読み方のわからない文字の情報検索で苦労したことのない人って、いないでしょう。子どもの頃、自分の名前をちゃんと読んでもらえなかったことで苦労した耒代先生は、大人になって古代木簡文字研究に運命の出会いをし、古文書の文字を情報検索できるシステムを開発しました。
古文書の読めない字を読み解くアプリ
人文科学の立場からから歴史学と情報について話したいと思います。今日の具体的なテーマは、読めない文字への挑戦です。私にとって、自分の名前「耒代」がまず読めません。「きただい」と言います。小学校のころ、校長先生に読んでもらえなかったという悲しい思い出があります。なんとかしたいと大学で手書き文字認識の研究を始め、その後の運命の出会いが古代木簡という古文書研究でした。
古代木簡は、ほとんどが使い捨て用途で大量に作られ、用が済むと捨てられてしまった文書です。主に古い井戸や側溝などのゴミ捨て場の跡から大量に出土します。でも、真実にたどり着くにはゴミ捨て場から、とは推理小説の鉄則。この鉄則よろしく毎日、古代木簡を洗って保存液につけながら解読をしています。しかし、とにかく読めない文字が多いのです。
一例を挙げると、下図の木簡の冒頭の2文字がさっそく読めません。特に二番目の文字に関しては、一度、たんぼの「田」ではなかろうかという報告が出されましたが、その後にやはり十分に読めていないということで解読結果を取り消すことになりました。
字が読めないのは、情報検索のとき大きな問題になります。私の名前のように読み方も字種もわからない文字は検索できないのです。
古文書の文字は「くずし字」だったり、木片の汚れや変色のために、一部しか読めなかったりすることがあります。
それでは困ると開発したのが「MOJIZO」というウェブアプリケーションです(東大史料編纂所と奈良文化財研究所との共同)。読めない文字の画像をMOJIZOに入力すると、類似した古文書の文字画像を表示してくれます。形が似ていれば、検索することができるのです。

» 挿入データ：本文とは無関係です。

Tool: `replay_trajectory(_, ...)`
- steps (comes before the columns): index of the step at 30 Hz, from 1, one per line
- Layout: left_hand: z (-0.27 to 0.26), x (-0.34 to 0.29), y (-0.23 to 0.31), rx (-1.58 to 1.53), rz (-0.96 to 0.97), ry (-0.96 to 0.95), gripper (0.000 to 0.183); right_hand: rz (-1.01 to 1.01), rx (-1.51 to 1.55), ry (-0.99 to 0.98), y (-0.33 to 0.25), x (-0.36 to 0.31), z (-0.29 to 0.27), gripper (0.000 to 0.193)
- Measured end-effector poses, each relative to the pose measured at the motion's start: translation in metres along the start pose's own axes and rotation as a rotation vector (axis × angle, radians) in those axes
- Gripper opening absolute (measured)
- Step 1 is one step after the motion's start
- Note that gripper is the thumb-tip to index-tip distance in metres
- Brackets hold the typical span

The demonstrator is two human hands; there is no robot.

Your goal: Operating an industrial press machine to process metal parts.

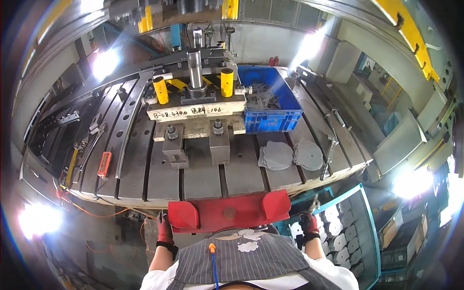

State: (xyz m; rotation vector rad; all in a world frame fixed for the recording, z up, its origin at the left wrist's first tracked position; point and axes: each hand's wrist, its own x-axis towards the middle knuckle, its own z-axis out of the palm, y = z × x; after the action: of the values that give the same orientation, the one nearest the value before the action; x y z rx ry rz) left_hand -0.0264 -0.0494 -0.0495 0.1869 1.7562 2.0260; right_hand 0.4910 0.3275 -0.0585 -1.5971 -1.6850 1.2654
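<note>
The left hand (165, 230), gloved in red and black, and the matching right hand (308, 224) are flanking a wide red metal panel (244, 220) before the slotted grey steel table (200, 183); I can't tell how their fingers are set. Beyond, flat grey metal plates (276, 155) are lying near a blue plastic crate (273, 122).

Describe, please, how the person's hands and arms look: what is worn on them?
The left hand and the right hand wear red gloves with dark areas. A black band goes around each wrist. Bare forearms show between these bands and white sleeves. I see no cables on the arms.
</note>
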Motion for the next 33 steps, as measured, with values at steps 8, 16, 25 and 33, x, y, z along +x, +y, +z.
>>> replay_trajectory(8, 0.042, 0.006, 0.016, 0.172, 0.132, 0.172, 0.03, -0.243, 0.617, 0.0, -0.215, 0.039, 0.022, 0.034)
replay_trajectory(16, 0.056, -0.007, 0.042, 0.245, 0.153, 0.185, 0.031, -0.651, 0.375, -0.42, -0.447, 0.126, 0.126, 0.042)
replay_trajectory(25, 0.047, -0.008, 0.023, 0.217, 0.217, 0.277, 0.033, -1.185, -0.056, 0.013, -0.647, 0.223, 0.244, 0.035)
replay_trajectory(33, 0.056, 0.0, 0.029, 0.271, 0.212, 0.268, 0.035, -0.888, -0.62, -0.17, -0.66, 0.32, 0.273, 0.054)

古文書の汚れや変色を消す画像処理のためのiPhone用アプリ「MOJIZOkin」も公開しています。全部フリーで使用できますので、試しにご利用いただければと思います。
弱みを強みに 手書きをデジタルに
中川正樹(OROCO PLANNING CO.,LTD.)
著者の中川先生は、東京農工大学の先生。手書き文字認識、パターン認識の第一人者ですが、それに限らず、理工系の研究者を目指す人が知っておくべき様々なこと―技術との接し方や研究者としての心構え、研究資金の重要性と獲得方法などが記されています。「鶏口となるも牛後となるなかれ」といった志を持つ人には特におすすめです。
筆者はオペレーティングシステムの研究者としてコンピュータへの理解を深めながら、まだメインメモリが1MBに満たない時代に「手書き」というアナログな情報をデジタル化する重要性に気付き、他者に先駆けて大規模な手書きデジタルデータの収集に成功し、その後も手書き文字認識をはじめいくつかの分野で第一線の研究者として活躍し続けました。筆者の業績は、特に日本の手書き文字認識の分野においては、研究の歴史そのものといえます。本書は、研究の起点から今後の行く末までを一通り知ることができる貴重な存在です。
研究者はきっと好きなことだけやっているのだろう、といった誤解も社会の一部にはありますが、実際には多くの研究者が自分の力で研究費を稼ぎ、他者の評価に晒されながら、独創的な研究活動のために戦っています。本書には、惜しまれながらも引退間近となった筆者が研究者生活を通して学び、感じ取ってきた様々なことが記録されています。
筆者は自身のことを天邪鬼(あまのじゃく)と称しています。これは、現実社会に生きながら他の人とは全く異なる独創性が求められる研究者の立場をよく表した言葉です。その立場を忘れたとき、研究者の視野は限りなく狭くなります。一方で、その立場を正しく意識すれば、視野は限りなく広がります。一つのことに囚われず、複数の研究対象から新しい発想を紡ぎだす筆者のスタイルは、天邪鬼である自分を意識し続けることで得られた真骨頂だと思います。研究者を目指す人には、本書を通して正しいビジョンを身につけてもらいたいと思います。